Trump-the-Politician did a masterful job of alienating Hispanics—especially Mexicans—by picking on them, making scapegoats for societal ills, and labeling their immigrant ancestors criminals and “rapists” and tagging as “bad hombres” the current wave of immigrants from Latin America.

But Trump-the-Businessman talked about how he would, as president, create jobs and “the Hispanics are going to get those jobs.” During a trip to Laredo, Texas, in July 2015, the candidate bragged: “I employ thousands and thousands of Hispanics. I love the people. They’re great workers.”

Trump-the-Politician promised to build a “big, beautiful wall” on the U.S.-Mexico border to keep out illegal immigrants and stop the flow of illegal drugs into the United States. In an August 2015 interview, Trump suggested that the wall he had in mind could be as tall as 50-feet-high. 

But Trump-the-Businessman always left open a door, literally. At multiple times during the campaign—including during a Fox Business debate in Milwaukee in November 2015—Trump insisted that, under his immigration plan, many of the illegal immigrants who were deported “will come back” the right way and be eligible for permanent legal status in the United States. He even promised that his big, beautiful wall would have a “big, beautiful door” so people could re-enter legally. 
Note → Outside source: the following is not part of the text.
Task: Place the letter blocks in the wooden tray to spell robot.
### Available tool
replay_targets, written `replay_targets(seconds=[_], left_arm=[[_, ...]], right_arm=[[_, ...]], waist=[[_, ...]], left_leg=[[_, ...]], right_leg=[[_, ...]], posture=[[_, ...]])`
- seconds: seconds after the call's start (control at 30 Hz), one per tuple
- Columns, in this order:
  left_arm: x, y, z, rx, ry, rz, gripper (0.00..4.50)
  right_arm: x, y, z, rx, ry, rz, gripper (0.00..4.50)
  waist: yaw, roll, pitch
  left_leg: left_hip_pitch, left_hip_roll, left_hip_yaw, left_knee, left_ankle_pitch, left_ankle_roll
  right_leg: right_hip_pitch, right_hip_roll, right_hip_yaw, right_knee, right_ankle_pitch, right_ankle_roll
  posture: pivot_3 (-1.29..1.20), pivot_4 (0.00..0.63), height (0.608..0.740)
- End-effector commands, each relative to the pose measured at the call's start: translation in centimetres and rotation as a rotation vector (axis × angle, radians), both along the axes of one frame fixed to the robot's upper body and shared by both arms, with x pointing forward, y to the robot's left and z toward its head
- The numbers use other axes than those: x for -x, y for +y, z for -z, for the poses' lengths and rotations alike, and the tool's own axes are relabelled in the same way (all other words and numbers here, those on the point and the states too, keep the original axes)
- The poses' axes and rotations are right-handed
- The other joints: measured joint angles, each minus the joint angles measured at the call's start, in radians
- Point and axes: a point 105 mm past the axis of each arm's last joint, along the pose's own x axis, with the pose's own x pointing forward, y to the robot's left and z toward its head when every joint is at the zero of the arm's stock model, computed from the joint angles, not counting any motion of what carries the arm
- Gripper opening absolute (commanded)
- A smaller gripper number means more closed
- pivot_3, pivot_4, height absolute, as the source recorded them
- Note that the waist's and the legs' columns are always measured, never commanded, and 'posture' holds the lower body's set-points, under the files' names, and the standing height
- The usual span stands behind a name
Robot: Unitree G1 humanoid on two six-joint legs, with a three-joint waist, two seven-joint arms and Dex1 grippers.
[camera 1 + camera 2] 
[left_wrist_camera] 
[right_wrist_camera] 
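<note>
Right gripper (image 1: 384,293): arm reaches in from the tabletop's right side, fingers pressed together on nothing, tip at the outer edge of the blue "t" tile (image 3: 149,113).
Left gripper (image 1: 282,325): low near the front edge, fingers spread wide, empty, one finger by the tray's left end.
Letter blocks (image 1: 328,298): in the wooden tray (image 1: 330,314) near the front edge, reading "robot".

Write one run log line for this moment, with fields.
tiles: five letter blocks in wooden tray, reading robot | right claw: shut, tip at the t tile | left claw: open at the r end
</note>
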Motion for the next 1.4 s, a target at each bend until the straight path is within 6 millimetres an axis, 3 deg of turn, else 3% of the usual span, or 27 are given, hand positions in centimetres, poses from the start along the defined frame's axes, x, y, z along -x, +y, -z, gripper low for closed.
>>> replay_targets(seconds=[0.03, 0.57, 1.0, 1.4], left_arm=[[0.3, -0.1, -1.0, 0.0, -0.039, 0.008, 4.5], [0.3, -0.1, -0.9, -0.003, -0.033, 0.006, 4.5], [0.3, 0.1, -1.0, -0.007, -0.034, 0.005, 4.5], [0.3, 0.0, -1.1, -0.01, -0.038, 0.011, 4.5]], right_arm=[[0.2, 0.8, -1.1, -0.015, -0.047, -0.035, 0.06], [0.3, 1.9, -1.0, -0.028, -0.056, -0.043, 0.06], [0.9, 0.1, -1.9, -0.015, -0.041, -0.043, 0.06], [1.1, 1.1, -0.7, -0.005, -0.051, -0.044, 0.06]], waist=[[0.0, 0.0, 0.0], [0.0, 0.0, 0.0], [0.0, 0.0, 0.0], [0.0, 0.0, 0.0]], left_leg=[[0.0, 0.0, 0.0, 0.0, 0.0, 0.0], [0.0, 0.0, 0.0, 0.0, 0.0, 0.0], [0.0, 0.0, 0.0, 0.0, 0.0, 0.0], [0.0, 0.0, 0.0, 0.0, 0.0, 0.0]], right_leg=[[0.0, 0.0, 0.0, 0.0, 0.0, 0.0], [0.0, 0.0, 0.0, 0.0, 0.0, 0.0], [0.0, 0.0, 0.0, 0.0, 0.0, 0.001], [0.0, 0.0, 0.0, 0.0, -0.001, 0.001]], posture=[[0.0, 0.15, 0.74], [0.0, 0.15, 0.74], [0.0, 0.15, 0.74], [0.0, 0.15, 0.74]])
Recently, aboard Air Force One, on the way to France, the president told reporters that, as he envisioned it, the border wall could be multi-purpose. On our way to saving the country from the invading brown hordes, why not also save the planet. “There is a chance that we can do a solar wall,” Trump said. “We have major companies looking at that. Look, there’s no better place for solar than the Mexico border—the southern border. And there is a very good chance we can do a solar wall, which would actually look good.”

Trump also wants a barrier that border patrol agents can see through, for their own safety.
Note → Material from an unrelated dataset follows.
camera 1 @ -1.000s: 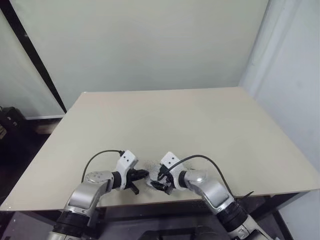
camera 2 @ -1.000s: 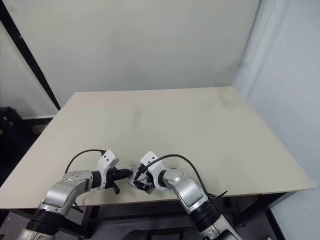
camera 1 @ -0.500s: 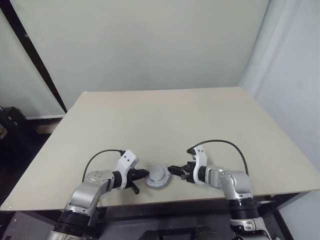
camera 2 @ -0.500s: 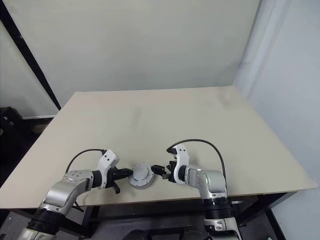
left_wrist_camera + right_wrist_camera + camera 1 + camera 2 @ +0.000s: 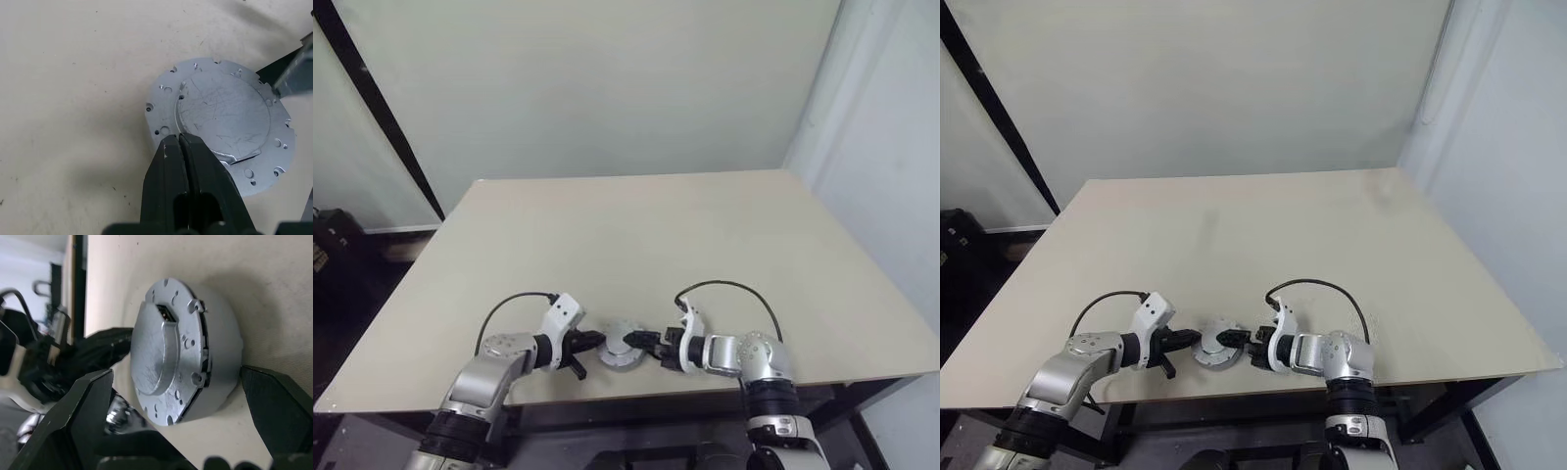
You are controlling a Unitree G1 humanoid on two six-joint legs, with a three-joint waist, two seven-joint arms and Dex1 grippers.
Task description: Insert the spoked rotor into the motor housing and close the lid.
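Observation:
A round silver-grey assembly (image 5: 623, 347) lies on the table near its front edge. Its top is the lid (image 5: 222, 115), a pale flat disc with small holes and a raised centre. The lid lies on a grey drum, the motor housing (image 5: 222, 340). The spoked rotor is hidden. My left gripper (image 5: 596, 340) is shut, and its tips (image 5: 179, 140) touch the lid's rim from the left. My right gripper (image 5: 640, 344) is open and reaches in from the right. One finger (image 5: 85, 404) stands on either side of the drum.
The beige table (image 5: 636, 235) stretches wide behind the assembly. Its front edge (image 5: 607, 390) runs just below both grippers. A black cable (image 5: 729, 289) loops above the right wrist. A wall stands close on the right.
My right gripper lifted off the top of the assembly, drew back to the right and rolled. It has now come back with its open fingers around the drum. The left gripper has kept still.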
“One of the things with the wall is you need transparency,” he said. “You have to be able to see through it. In other words, if you can’t see through that wall—so it could be a steel wall with openings, but you have to have openings because you have to see what’s on the other side of the wall.” 

It’s an excellent point, even if Trump did have his own ludicrous way of making it.

“As horrible as it sounds, when they throw the large sacks of drugs over, and if you have people on the other side of the wall, you don’t see them—they hit you on the head with 60 pounds of stuff?” he said. “It’s over. As crazy as that sounds, you need transparency through that wall.”

Most notably, Trump acknowledged that his “big beautiful wall” might not be so big, or so beautiful, after all. 

“It’s a 2,000-mile border, but you don’t need 2,000 miles of wall because you have a lot of natural barriers,” he noted. “You have mountains. You have some rivers that are violent and vicious. You have some areas that are so far away that you don’t really have people crossing. So you don’t need that. But you’ll need anywhere from 700 to 900 miles.”

Maybe not even that much. Trump also wants to take credit for what others have already built. 

“We have some wall that’s already up that we’re fixing,” he said. “You know, we’ve already started the wall because we’re fixing large portions of wall right now. We’re taking wall that was good but it’s in very bad shape, and we’re making it new… So in a true sense, we’ve already started the wall.” 

A true sense? As if the P.T. Barnum of 1600 Pennsylvania Ave. had any idea what’s “true.” 

Welcome to Game of Trump. Here are the rules: Reality is overrated; a lie isn’t a lie if the pitchman believes it; and you mustn’t let the cold facts, or what you can see—or not see—with your own eyes get in the way of a good sales job.

Luckily for a White House that wants to convince supporters that a massive border wall is coming, there’s a sucker born every minute.